Work to complete
Take each line in the entries below that holds "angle" and show it.

Data for processing
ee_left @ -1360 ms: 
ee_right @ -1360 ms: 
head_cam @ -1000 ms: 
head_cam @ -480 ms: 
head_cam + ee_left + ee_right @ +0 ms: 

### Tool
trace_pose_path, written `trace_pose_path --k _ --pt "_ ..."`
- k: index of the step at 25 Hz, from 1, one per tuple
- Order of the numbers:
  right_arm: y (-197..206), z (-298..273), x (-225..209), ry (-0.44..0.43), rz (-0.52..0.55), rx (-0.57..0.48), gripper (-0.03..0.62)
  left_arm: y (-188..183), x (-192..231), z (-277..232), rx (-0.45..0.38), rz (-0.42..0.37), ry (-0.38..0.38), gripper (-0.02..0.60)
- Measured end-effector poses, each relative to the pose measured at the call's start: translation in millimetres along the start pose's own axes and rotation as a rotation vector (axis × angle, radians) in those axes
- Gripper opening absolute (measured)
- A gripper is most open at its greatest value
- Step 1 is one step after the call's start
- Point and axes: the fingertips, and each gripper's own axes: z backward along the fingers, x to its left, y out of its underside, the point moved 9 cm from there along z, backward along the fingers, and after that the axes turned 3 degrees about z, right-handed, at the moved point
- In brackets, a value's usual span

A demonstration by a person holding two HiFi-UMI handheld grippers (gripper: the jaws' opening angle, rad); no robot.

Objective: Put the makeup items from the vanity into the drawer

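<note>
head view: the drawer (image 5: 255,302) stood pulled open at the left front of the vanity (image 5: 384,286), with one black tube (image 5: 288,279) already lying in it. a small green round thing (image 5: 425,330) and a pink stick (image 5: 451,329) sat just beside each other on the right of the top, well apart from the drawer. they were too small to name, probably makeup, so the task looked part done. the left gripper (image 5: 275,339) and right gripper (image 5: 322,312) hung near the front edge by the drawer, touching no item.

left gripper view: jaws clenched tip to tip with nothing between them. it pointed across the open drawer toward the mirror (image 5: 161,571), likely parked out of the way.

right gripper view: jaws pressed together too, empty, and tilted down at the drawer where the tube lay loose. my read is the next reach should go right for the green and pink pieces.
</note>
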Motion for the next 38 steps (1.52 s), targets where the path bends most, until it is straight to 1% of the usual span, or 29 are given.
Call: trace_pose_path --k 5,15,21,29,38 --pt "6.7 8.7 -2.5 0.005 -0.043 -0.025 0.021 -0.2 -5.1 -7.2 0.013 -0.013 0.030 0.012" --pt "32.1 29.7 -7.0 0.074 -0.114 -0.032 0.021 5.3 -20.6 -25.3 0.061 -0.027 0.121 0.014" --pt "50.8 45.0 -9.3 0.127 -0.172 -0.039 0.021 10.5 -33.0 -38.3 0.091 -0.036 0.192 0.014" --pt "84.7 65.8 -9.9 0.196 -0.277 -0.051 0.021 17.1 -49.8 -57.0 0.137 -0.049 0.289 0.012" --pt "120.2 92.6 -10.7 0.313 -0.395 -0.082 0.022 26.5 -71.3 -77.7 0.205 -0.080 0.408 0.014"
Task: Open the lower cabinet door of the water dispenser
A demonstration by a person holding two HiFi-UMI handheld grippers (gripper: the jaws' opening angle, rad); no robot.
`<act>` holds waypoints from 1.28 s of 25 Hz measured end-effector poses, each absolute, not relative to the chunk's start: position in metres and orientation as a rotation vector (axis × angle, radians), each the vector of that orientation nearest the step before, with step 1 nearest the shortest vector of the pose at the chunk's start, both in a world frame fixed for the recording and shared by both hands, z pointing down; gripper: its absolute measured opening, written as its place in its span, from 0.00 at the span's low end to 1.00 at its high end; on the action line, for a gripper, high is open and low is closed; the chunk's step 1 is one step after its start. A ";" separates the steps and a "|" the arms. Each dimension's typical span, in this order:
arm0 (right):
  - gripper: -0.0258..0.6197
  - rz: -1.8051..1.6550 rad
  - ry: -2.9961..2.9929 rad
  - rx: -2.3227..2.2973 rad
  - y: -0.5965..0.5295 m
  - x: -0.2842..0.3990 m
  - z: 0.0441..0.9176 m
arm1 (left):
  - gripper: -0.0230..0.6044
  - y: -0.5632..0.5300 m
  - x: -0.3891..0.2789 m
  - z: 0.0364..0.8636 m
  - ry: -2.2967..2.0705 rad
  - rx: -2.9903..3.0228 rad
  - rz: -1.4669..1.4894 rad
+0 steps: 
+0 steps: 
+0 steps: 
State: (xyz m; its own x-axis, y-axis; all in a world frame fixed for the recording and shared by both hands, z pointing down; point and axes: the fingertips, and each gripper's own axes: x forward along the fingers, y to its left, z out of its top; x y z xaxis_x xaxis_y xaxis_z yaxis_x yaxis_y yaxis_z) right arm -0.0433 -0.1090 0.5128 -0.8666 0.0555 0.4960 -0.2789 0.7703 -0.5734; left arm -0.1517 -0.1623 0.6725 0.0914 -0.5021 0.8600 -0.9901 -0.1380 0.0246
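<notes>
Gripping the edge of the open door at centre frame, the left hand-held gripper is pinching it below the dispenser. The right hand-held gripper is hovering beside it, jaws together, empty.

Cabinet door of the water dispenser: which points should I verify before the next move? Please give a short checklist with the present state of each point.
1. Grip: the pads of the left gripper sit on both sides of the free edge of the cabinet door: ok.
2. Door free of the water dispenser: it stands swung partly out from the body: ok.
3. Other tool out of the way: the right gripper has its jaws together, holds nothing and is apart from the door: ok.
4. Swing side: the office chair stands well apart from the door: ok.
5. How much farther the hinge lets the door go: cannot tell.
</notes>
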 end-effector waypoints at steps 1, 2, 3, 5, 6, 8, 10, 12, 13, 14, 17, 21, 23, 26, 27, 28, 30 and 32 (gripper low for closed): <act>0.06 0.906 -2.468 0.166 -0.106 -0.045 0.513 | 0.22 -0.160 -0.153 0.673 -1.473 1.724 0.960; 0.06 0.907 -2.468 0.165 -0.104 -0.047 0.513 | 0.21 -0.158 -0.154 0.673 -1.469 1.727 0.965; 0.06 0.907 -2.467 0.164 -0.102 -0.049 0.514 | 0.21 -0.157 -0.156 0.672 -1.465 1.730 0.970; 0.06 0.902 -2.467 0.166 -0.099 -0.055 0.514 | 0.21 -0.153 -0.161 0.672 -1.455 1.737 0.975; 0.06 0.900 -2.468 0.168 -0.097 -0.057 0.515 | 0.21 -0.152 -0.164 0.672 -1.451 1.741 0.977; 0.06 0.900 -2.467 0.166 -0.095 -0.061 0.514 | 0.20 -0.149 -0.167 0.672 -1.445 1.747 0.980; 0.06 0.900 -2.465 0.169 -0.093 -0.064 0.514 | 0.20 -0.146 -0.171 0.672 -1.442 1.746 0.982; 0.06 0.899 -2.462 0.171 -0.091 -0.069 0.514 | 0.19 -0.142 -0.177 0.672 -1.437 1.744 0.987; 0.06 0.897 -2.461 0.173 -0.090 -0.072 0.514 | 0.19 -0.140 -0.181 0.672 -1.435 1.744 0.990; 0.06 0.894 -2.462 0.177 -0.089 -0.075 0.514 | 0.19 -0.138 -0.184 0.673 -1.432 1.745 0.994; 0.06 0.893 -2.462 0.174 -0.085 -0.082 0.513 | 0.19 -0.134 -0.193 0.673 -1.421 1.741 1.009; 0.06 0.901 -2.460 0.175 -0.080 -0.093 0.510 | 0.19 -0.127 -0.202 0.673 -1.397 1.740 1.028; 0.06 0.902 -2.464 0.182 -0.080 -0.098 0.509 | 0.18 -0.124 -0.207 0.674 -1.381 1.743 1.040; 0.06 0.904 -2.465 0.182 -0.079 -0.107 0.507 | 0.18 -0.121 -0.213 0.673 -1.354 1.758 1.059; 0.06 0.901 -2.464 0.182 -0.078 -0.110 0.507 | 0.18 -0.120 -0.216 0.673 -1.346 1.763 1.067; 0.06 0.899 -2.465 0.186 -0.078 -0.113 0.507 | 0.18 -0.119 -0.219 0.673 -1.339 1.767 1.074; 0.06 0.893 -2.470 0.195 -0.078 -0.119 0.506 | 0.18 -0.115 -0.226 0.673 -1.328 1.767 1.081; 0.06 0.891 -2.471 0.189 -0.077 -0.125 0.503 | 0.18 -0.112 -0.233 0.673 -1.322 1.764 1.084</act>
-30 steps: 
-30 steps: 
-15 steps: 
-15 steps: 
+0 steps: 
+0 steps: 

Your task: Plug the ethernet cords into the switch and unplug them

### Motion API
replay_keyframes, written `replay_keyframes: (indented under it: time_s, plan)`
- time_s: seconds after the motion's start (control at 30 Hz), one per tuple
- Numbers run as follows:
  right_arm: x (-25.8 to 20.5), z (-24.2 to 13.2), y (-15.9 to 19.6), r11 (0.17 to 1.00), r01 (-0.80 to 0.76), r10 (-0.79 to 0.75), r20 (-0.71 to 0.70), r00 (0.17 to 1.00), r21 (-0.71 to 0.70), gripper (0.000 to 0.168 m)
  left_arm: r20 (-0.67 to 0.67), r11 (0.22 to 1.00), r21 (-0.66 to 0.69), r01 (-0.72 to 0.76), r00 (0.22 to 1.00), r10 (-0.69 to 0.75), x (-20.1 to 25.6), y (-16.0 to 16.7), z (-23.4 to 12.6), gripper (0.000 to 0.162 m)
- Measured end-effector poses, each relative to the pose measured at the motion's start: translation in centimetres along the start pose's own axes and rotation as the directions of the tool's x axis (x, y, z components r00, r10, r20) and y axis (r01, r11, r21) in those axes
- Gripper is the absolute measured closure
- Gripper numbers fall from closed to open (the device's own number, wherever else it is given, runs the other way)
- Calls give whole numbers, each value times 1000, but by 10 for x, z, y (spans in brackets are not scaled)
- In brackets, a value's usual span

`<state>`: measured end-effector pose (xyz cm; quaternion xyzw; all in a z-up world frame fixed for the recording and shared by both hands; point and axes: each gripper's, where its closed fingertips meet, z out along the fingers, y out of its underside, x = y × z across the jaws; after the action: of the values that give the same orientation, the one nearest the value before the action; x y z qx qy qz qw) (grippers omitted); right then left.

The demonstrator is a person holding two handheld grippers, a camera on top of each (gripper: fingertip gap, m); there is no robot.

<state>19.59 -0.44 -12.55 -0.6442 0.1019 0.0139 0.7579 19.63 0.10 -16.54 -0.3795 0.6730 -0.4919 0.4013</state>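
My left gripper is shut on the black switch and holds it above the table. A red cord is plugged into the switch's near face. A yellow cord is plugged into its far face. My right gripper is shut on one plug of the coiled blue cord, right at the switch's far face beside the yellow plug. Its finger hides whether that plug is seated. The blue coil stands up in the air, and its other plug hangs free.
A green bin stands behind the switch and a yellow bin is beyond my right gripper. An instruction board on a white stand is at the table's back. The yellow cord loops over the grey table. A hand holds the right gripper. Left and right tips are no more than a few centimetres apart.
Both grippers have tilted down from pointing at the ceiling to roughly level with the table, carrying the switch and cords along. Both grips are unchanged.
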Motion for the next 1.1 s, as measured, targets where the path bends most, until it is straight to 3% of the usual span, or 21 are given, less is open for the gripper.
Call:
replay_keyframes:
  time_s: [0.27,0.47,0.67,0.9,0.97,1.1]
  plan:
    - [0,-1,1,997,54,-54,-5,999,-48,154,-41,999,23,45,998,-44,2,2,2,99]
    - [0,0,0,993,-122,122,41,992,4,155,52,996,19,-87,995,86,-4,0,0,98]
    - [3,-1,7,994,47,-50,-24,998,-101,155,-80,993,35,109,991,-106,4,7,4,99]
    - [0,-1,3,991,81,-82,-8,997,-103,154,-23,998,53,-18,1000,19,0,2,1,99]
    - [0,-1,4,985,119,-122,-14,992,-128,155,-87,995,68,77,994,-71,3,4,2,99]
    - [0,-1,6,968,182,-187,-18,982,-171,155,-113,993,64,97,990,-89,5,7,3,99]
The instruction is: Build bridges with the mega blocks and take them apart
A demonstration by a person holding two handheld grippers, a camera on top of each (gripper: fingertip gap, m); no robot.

Exercise answer
- Measured end-effector poses, each relative to the pose measured at the call's start: translation in millimetres along the start pose's own axes and rotation as a rotation vector (axis × angle, radians) in those axes
A demonstration by a person holding two HiFi-UMI handheld grippers (gripper: the jaws' opening angle, rad); no robot.
A demonstration by a person holding two HiFi-UMI handheld grippers (gripper: the jaws' opening angle, rad); no robot.
`<act>` holds waypoints from 1.28 s of 25 Hz measured end-effector poses, each absolute, not relative to the chunk's start: position in metres and orientation as a rotation vector (axis × angle, radians), each the vector of that orientation nearest the step before, with step 1 nearest the shortest vector of the pose at the chunk's start, both in a world frame fixed for the recording and shared by both hands, z pointing down; gripper: its absolute measured opening, written as its place in its span, from 0.00 at the span's low end to 1.00 at its high end; on the action line, for a gripper, high is open and low is closed; the chunk's step 1 is one step after its start. A ";" separates the steps and a "|" the arms. Each dimension's typical span, in this order:

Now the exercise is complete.